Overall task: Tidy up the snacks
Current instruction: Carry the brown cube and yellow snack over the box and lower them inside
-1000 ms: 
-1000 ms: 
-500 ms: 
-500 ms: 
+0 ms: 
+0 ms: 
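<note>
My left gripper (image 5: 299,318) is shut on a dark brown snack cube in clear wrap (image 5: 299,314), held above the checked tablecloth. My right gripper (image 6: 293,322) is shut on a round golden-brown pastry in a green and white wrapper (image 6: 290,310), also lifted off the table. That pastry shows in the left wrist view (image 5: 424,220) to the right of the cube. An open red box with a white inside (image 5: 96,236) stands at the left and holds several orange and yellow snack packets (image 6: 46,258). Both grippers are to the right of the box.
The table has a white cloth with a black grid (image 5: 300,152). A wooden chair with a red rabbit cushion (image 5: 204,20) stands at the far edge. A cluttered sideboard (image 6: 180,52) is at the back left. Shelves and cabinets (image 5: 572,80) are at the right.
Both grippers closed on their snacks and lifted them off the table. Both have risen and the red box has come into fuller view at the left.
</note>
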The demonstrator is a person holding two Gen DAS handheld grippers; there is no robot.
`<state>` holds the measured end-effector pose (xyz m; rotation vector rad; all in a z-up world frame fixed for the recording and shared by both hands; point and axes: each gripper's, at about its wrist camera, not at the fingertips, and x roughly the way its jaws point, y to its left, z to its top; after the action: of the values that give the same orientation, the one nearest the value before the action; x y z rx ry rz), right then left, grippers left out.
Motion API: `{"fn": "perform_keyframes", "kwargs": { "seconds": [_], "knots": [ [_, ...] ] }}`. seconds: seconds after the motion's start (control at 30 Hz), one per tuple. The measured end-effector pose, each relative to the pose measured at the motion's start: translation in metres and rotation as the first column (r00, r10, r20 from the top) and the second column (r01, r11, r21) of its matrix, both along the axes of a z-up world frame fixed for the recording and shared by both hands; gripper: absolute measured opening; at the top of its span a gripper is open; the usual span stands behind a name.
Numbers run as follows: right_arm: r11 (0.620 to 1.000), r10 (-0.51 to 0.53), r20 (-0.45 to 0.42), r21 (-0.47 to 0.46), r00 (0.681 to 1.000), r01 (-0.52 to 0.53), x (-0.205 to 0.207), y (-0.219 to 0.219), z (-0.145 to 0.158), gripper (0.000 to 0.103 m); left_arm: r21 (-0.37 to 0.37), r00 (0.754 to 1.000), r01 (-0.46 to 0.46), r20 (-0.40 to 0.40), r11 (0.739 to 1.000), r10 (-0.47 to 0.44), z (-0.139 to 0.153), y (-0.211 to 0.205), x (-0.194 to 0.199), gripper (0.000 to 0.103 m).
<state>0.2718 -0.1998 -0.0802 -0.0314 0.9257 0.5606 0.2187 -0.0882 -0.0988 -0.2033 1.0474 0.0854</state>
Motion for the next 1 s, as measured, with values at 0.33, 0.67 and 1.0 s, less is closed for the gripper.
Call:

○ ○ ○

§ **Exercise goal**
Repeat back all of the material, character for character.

§ **Reply to the exercise**
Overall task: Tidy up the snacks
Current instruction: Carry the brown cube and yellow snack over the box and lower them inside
-1000 ms: 
-1000 ms: 
-500 ms: 
-500 ms: 
+0 ms: 
+0 ms: 
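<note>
My left gripper (image 5: 299,318) is shut on a dark brown snack cube in clear wrap (image 5: 299,314), held above the checked tablecloth. My right gripper (image 6: 293,322) is shut on a round golden-brown pastry in a green and white wrapper (image 6: 290,310), also lifted off the table. That pastry shows in the left wrist view (image 5: 424,220) to the right of the cube. An open red box with a white inside (image 5: 96,236) stands at the left and holds several orange and yellow snack packets (image 6: 46,258). Both grippers are to the right of the box.
The table has a white cloth with a black grid (image 5: 300,152). A wooden chair with a red rabbit cushion (image 5: 204,20) stands at the far edge. A cluttered sideboard (image 6: 180,52) is at the back left. Shelves and cabinets (image 5: 572,80) are at the right.
Both grippers closed on their snacks and lifted them off the table. Both have risen and the red box has come into fuller view at the left.
</note>
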The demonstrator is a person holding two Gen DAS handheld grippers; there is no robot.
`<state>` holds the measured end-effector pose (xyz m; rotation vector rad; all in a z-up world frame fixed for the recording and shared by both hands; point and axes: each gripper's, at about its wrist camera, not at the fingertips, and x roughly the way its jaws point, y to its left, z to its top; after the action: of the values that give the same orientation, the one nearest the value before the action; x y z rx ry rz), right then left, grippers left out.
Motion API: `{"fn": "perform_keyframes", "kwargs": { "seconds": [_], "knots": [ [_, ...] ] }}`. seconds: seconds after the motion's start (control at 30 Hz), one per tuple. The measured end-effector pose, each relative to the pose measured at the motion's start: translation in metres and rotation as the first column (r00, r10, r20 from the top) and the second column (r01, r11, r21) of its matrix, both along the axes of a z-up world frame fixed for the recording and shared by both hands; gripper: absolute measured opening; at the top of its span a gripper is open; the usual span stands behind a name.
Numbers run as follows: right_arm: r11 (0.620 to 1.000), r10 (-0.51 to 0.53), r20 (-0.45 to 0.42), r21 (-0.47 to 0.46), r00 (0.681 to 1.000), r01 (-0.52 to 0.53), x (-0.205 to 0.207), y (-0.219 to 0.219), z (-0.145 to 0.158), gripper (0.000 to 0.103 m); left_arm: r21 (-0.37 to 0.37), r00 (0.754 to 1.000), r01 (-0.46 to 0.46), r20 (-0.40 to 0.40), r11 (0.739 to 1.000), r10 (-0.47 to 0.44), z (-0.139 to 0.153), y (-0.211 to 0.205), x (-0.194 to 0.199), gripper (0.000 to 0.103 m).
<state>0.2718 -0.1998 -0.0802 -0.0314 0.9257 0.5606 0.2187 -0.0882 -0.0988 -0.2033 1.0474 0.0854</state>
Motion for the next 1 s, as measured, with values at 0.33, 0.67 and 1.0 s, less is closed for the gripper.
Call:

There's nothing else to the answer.